What you are asked to do:
Keep every line of the data below that has the string "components" and present those lines.

Material provided:
____

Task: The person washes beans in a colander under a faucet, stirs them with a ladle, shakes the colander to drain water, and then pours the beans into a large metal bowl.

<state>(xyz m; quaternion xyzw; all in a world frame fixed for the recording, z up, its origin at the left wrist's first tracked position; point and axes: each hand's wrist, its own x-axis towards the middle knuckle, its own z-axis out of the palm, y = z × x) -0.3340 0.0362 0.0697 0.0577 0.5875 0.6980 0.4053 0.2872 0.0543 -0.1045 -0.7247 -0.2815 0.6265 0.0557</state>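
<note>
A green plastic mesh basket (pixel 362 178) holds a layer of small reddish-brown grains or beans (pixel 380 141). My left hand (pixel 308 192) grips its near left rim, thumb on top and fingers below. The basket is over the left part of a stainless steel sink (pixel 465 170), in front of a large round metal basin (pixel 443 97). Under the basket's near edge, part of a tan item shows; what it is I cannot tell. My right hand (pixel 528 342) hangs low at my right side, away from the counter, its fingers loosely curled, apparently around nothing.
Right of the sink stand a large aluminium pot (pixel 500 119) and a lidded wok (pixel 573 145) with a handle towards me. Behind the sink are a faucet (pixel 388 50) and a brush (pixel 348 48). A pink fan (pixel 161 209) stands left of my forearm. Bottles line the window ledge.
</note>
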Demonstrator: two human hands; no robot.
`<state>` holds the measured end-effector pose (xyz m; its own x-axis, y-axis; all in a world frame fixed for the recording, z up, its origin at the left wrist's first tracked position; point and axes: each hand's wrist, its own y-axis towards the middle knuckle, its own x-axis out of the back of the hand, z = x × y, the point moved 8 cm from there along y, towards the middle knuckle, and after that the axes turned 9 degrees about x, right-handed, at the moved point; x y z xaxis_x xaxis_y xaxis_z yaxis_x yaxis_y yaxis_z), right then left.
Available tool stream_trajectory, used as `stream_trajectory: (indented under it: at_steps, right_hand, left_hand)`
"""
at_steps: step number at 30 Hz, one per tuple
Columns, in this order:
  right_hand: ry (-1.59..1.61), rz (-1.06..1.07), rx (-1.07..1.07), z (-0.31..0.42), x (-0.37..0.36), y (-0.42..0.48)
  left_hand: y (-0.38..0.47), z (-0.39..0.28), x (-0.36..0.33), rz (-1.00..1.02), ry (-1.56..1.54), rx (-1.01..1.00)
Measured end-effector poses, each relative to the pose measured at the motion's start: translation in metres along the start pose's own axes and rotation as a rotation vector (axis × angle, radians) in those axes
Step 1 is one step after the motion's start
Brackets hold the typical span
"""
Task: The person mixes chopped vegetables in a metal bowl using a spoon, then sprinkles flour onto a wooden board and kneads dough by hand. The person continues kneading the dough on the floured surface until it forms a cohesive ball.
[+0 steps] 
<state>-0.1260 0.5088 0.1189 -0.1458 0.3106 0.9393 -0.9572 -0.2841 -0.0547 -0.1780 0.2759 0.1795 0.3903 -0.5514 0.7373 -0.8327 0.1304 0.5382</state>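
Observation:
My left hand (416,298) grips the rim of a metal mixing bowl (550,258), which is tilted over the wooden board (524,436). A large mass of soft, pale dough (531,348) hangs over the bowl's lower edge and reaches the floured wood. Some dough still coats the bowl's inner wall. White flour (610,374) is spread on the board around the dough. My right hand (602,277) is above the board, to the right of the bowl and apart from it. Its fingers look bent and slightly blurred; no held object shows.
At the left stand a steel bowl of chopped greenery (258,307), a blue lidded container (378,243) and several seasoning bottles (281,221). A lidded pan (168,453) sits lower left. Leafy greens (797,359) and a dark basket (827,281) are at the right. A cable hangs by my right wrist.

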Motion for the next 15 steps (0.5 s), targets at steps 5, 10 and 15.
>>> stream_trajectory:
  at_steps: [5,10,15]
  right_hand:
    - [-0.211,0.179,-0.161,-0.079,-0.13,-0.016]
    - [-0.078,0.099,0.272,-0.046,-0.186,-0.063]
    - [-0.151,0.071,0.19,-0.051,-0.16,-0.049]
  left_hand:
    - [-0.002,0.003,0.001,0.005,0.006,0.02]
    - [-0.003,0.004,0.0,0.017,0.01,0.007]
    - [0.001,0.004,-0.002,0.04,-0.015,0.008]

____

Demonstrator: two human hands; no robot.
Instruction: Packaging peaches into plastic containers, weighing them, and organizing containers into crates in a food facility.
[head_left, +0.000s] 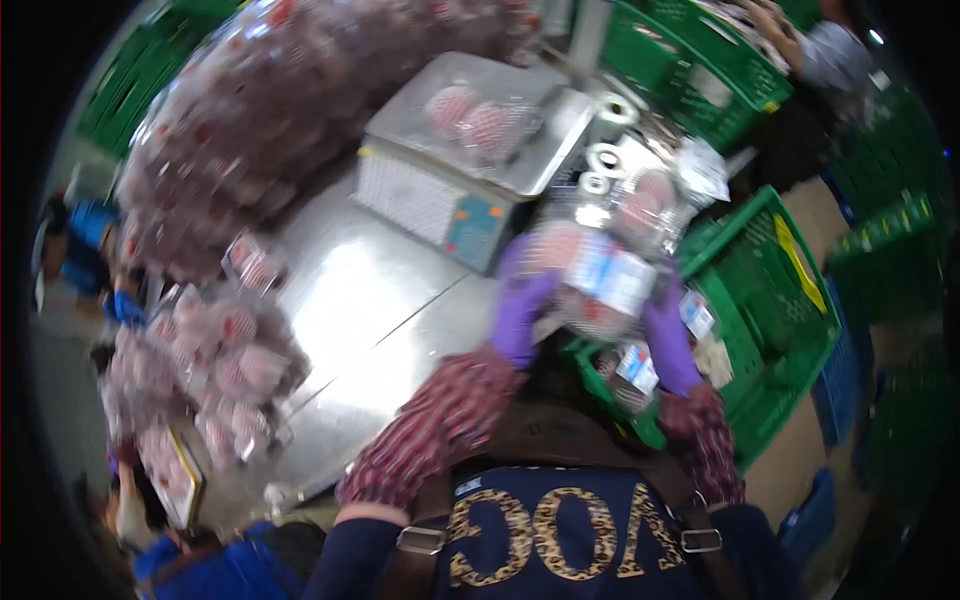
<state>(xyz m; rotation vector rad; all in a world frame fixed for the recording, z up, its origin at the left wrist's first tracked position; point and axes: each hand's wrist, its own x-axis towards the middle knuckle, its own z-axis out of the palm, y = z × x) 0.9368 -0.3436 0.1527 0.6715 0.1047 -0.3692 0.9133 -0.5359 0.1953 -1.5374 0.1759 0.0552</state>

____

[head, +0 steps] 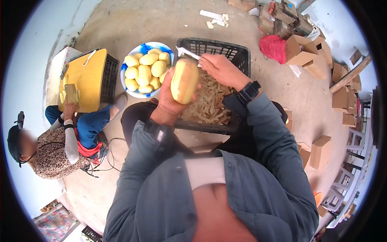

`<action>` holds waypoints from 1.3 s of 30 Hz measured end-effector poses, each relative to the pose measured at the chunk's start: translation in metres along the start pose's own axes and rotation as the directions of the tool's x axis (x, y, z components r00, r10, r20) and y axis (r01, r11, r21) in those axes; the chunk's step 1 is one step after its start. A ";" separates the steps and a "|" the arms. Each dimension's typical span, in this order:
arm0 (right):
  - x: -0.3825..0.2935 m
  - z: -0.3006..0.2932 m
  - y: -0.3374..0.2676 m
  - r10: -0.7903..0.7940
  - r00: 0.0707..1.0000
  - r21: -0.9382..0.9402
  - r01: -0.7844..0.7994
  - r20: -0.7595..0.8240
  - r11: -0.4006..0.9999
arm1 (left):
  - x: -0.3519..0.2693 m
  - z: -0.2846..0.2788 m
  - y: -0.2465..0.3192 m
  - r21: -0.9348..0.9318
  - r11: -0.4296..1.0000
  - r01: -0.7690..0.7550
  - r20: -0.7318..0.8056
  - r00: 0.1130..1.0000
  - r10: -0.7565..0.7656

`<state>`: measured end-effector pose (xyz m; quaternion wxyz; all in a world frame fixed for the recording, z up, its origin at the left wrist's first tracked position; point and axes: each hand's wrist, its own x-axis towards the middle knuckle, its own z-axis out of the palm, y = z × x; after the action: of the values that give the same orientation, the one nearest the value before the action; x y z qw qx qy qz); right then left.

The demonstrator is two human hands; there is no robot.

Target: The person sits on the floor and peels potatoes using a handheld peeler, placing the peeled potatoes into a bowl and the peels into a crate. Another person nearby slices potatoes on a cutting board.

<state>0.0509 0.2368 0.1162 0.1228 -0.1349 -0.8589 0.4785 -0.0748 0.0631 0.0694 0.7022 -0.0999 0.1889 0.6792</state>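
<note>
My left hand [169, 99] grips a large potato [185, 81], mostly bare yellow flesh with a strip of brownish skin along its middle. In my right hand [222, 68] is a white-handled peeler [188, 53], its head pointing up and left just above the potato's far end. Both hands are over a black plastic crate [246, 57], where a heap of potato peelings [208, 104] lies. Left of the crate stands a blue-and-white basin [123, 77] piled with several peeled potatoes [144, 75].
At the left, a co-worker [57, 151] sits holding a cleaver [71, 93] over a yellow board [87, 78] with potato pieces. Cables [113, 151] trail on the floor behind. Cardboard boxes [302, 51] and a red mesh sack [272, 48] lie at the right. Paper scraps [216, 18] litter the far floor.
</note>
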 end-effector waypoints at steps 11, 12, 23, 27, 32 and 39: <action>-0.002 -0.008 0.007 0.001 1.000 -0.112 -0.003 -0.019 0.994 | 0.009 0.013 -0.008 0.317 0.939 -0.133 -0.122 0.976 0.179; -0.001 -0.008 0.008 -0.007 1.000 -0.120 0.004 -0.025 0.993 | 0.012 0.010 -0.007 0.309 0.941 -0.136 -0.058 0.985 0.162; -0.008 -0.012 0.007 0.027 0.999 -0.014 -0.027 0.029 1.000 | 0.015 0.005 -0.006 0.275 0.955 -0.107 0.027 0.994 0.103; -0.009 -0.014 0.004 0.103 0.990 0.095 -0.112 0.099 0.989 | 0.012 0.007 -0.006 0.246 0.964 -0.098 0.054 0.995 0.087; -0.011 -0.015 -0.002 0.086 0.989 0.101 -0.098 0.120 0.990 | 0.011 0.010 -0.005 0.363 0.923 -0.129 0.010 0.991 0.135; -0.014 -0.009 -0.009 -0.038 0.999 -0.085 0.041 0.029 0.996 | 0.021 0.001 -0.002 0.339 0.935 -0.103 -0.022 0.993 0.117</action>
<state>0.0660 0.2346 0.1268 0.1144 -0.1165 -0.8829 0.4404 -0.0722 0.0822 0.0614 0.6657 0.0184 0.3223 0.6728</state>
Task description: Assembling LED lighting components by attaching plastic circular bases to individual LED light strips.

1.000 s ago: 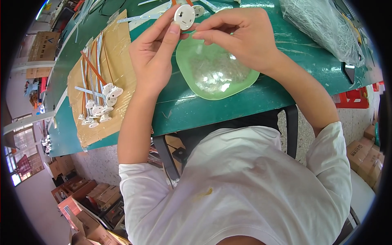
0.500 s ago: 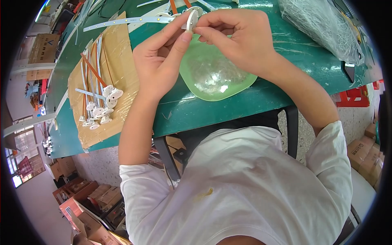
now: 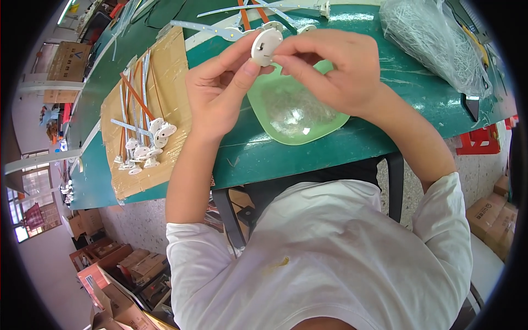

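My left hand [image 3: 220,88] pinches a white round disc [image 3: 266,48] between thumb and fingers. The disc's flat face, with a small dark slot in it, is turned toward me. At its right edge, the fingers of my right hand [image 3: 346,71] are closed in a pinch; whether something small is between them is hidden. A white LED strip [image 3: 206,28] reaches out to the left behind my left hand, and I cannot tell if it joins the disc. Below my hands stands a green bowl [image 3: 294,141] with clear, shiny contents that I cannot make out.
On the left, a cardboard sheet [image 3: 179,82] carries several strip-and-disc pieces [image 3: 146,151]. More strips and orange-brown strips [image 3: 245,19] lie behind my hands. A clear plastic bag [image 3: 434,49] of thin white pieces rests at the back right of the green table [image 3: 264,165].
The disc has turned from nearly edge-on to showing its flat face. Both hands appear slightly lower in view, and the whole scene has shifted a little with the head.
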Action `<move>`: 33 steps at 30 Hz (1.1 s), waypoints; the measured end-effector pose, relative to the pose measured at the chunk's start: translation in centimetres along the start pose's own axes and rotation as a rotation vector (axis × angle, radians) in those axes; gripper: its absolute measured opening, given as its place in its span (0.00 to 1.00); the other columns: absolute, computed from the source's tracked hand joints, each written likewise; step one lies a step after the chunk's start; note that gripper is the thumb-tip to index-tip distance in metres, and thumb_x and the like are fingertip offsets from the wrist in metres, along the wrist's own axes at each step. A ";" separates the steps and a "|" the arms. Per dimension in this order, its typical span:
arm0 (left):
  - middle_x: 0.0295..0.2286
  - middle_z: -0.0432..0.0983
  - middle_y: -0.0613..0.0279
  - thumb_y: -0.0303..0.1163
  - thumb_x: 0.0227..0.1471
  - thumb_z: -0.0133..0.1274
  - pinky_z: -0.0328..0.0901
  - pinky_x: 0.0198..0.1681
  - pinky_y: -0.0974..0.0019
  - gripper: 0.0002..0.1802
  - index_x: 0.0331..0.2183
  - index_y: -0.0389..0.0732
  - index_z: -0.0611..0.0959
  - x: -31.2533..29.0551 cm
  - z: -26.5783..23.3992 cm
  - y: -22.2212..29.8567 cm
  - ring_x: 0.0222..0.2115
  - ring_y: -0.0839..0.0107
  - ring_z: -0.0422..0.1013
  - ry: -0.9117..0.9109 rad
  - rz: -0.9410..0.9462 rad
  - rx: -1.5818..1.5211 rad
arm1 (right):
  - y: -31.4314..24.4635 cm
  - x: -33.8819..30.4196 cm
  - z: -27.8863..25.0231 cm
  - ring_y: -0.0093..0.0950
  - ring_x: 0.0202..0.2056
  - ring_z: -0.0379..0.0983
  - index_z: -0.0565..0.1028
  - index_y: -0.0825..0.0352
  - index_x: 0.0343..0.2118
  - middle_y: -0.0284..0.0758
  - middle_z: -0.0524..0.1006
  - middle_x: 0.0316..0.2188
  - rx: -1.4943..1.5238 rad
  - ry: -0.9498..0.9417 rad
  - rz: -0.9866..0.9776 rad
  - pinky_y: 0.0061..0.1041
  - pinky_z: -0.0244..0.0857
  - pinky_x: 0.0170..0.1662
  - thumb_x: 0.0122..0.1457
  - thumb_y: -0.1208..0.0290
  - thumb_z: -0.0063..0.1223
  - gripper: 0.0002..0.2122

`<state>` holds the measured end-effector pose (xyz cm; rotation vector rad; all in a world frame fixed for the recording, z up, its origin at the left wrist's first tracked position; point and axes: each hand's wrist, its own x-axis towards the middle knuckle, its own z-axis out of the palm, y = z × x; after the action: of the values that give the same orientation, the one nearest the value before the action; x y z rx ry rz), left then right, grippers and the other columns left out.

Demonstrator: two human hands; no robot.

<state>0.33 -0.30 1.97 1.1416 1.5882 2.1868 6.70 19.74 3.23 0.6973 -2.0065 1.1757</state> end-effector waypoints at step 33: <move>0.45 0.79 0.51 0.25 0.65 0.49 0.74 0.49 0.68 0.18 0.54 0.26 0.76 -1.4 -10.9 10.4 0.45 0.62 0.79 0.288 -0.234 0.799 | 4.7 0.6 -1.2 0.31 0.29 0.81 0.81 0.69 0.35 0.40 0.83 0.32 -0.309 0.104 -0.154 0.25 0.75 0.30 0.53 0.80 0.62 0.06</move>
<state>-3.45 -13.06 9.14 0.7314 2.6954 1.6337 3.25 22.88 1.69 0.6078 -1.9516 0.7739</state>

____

Response area:
`<action>` holds waypoints from 1.3 s of 30 Hz measured end-effector poses, each relative to the pose measured at the chunk's start: translation in metres along the start pose's own axes and rotation as the directions of the tool's x axis (x, y, z components r00, r10, r20) and y axis (r01, r11, r21) in those axes; the chunk's step 1 is one step after its start. A ";" separates the steps and a "|" the arms. Each dimension's typical span, in this order:
Task description: Assembling LED lighting components by attaching plastic circular bases to individual LED light strips.

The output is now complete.